HOW TO COMPLETE THIS TASK:
Apart from the pictures, reproduce the data below exactly as it stands.

PROVIDED ENTRIES:
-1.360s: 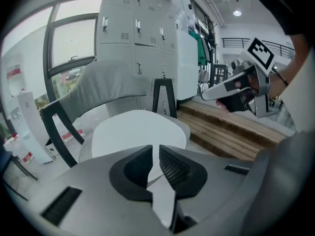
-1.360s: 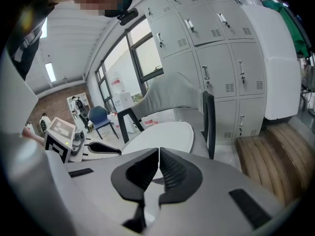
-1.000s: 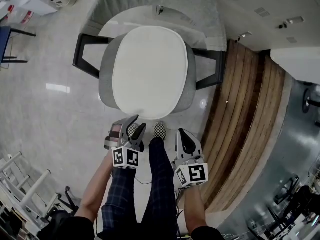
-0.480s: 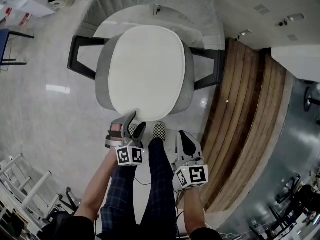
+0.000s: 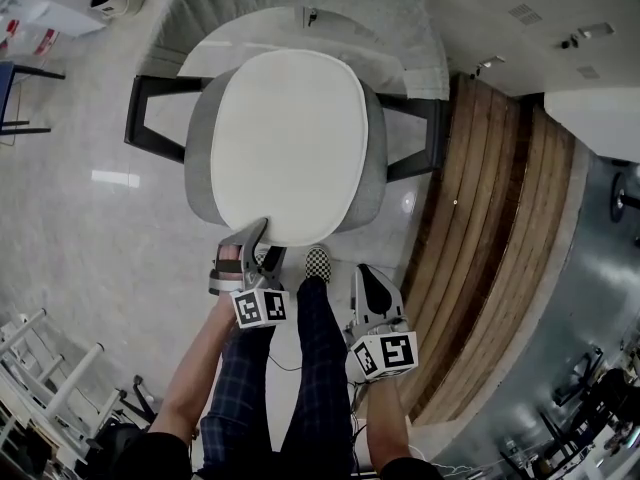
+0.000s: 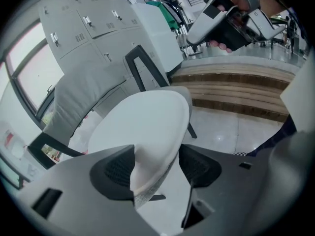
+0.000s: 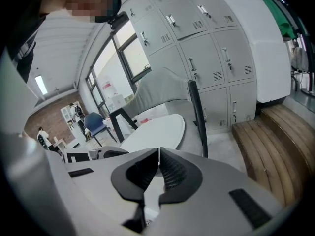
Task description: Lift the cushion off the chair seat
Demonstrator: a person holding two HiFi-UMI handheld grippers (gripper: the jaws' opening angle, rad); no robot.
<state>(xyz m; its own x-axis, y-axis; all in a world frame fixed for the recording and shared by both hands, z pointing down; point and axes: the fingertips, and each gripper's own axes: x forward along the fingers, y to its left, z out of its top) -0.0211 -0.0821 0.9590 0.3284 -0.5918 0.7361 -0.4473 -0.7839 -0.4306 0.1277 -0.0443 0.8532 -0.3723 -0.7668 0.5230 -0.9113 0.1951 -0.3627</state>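
Observation:
A white oval cushion lies flat on the grey seat of a black-armed chair. My left gripper is at the cushion's near edge. In the left gripper view the cushion reaches between the wide-open jaws of that gripper, its rim close to the left pad. No squeeze shows. My right gripper hangs short of the chair's front right, apart from it. In the right gripper view this gripper is shut on nothing, and the cushion lies beyond it.
A stepped wooden platform runs along the right, with grey lockers behind it. The person's legs and checkered shoes stand between the grippers. A white rack is at the lower left. A blue chair stands far left.
My left gripper moved forward to the cushion's near edge and its jaws spread wide around it. My right gripper stayed shut and barely shifted.

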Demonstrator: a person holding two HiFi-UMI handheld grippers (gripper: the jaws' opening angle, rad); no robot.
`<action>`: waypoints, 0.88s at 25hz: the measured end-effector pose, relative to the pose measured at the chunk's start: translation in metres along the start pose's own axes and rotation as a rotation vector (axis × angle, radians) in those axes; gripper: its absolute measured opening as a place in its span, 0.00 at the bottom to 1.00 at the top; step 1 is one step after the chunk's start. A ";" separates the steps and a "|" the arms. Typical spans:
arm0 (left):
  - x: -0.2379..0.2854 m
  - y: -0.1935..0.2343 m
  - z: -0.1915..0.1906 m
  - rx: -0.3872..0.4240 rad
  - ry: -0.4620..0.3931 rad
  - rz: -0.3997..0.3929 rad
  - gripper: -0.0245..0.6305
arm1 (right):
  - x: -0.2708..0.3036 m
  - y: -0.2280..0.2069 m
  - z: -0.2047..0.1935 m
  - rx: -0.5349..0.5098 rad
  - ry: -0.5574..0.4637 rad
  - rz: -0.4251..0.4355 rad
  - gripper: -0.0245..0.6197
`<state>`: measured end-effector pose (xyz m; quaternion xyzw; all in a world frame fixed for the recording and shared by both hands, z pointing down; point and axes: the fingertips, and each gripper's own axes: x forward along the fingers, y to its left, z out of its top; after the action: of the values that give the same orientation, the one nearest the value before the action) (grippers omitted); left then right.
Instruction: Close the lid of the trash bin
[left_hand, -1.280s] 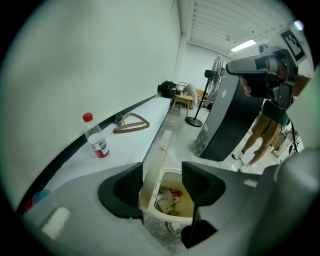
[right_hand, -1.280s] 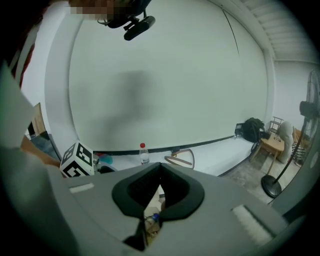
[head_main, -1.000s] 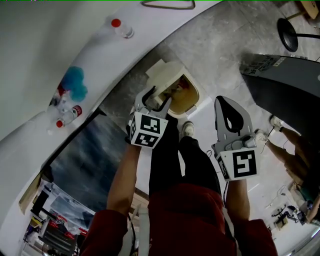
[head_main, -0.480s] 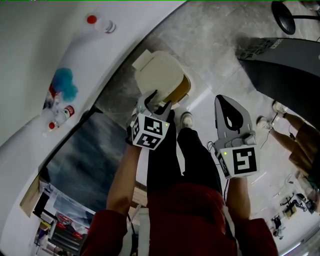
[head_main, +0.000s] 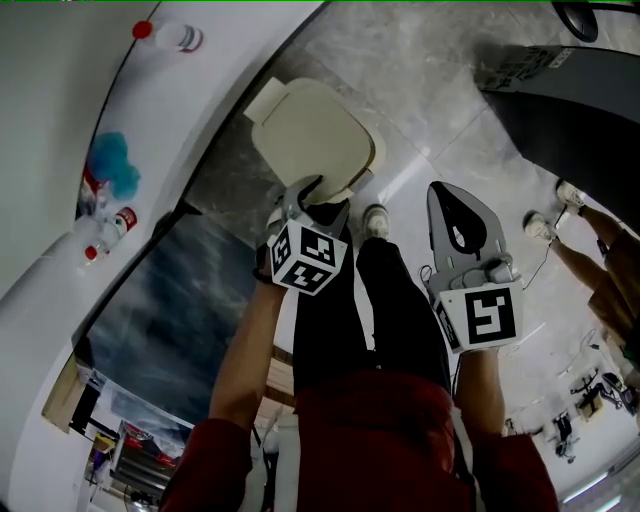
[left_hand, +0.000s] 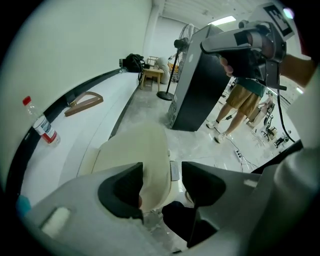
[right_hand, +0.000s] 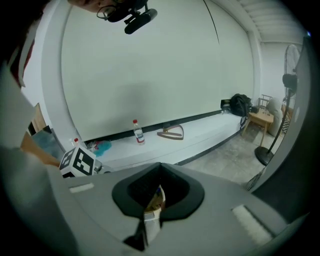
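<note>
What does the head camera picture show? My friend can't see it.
Seen from above, the left gripper, jaws apart, hovers at the near edge of a cream trash bin lid that lies down flat. The right gripper, jaws together, is held off to the side above the pale floor.

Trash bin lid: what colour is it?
The lid is plain cream, with no pattern. It shows best in the head view.
</note>
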<state>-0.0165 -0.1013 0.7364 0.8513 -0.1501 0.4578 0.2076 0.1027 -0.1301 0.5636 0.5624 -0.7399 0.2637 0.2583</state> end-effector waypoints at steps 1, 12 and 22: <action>0.005 -0.003 -0.002 0.006 0.006 -0.008 0.42 | 0.002 -0.001 -0.005 0.002 0.003 0.003 0.04; 0.053 -0.021 -0.031 0.043 0.063 -0.079 0.42 | 0.034 -0.002 -0.062 0.017 0.023 0.023 0.04; 0.087 -0.025 -0.052 0.043 0.120 -0.114 0.42 | 0.049 0.004 -0.107 0.059 0.068 0.045 0.04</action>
<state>0.0039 -0.0593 0.8295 0.8339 -0.0787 0.4986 0.2235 0.0964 -0.0906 0.6740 0.5437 -0.7350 0.3103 0.2605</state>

TASK RESPONSE:
-1.360s: 
-1.360s: 
-1.000s: 
-0.480s: 
+0.000s: 
+0.000s: 
+0.000s: 
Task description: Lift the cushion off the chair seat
Demonstrator: a person holding two HiFi-UMI handheld grippers (gripper: the jaws' opening angle, rad); no robot.
<state>(xyz m; its own x-axis, y-axis; all in a world frame fixed for the recording and shared by both hands, z pointing down; point and axes: the fingertips, and each gripper's own axes: x forward along the fingers, y to its left, z out of its top) -0.0211 -0.0821 0.9590 0.3284 -0.5918 0.7361 -0.4473 -0.7839 -0.4306 0.1277 -0.0443 0.8532 -0.3723 -0.7668 0.5230 -0.9113 0.1951 -0.3627</state>
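Observation:
A white oval cushion lies flat on the grey seat of a black-armed chair. My left gripper is at the cushion's near edge. In the left gripper view the cushion reaches between the wide-open jaws of that gripper, its rim close to the left pad. No squeeze shows. My right gripper hangs short of the chair's front right, apart from it. In the right gripper view this gripper is shut on nothing, and the cushion lies beyond it.
A stepped wooden platform runs along the right, with grey lockers behind it. The person's legs and checkered shoes stand between the grippers. A white rack is at the lower left. A blue chair stands far left.
My left gripper moved forward to the cushion's near edge and its jaws spread wide around it. My right gripper stayed shut and barely shifted.
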
Demonstrator: a person holding two HiFi-UMI handheld grippers (gripper: the jaws' opening angle, rad); no robot.
`<action>`: waypoints, 0.88s at 25hz: the measured end-effector pose, relative to the pose measured at the chunk's start: translation in metres along the start pose's own axes and rotation as a rotation vector (axis × angle, radians) in those axes; gripper: its absolute measured opening as a place in its span, 0.00 at the bottom to 1.00 at the top; step 1 is one step after the chunk's start. A ";" separates the steps and a "|" the arms. Typical spans:
arm0 (left):
  - x: -0.2379..0.2854 m
  - y: -0.1935..0.2343 m
  - z: -0.1915..0.1906 m
  - rx: -0.3872..0.4240 rad
  - ry: -0.4620..0.3931 rad
  - rz: -0.3997..0.3929 rad
  - gripper: -0.0245..0.6305
arm1 (right):
  - x: -0.2708..0.3036 m
  - y: -0.2280..0.2069 m
  - z: -0.2047..0.1935 m
  - rx: -0.5349..0.5098 rad
  - ry: -0.5574..0.4637 rad
  - rz: -0.4251..0.4355 rad
  - gripper: -0.0245..0.6197
`<state>`: measured end-effector pose (xyz m; quaternion xyzw; all in a world frame fixed for the recording and shared by both hands, z pointing down; point and axes: the fingertips, and each gripper's own axes: x forward along the fingers, y to its left, z out of its top; after the action: of the values that give the same orientation, the one nearest the value before the action) (grippers omitted); left then right.
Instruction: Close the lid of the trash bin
[left_hand, -1.280s] 
[right_hand, -1.280s] 
[head_main, -1.000s] 
[head_main, -0.480s] 
[head_main, +0.000s] 
[left_hand, +0.000s] 
[right_hand, +0.000s] 
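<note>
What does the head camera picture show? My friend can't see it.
Seen from above, the left gripper, jaws apart, hovers at the near edge of a cream trash bin lid that lies down flat. The right gripper, jaws together, is held off to the side above the pale floor.

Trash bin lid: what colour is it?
The lid is plain cream, with no pattern. It shows best in the head view.
</note>
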<state>-0.0165 -0.1013 0.7364 0.8513 -0.1501 0.4578 0.2076 0.1027 -0.1301 0.5636 0.5624 -0.7399 0.2637 0.2583</state> end-effector waypoints at steps 1, 12 and 22: <action>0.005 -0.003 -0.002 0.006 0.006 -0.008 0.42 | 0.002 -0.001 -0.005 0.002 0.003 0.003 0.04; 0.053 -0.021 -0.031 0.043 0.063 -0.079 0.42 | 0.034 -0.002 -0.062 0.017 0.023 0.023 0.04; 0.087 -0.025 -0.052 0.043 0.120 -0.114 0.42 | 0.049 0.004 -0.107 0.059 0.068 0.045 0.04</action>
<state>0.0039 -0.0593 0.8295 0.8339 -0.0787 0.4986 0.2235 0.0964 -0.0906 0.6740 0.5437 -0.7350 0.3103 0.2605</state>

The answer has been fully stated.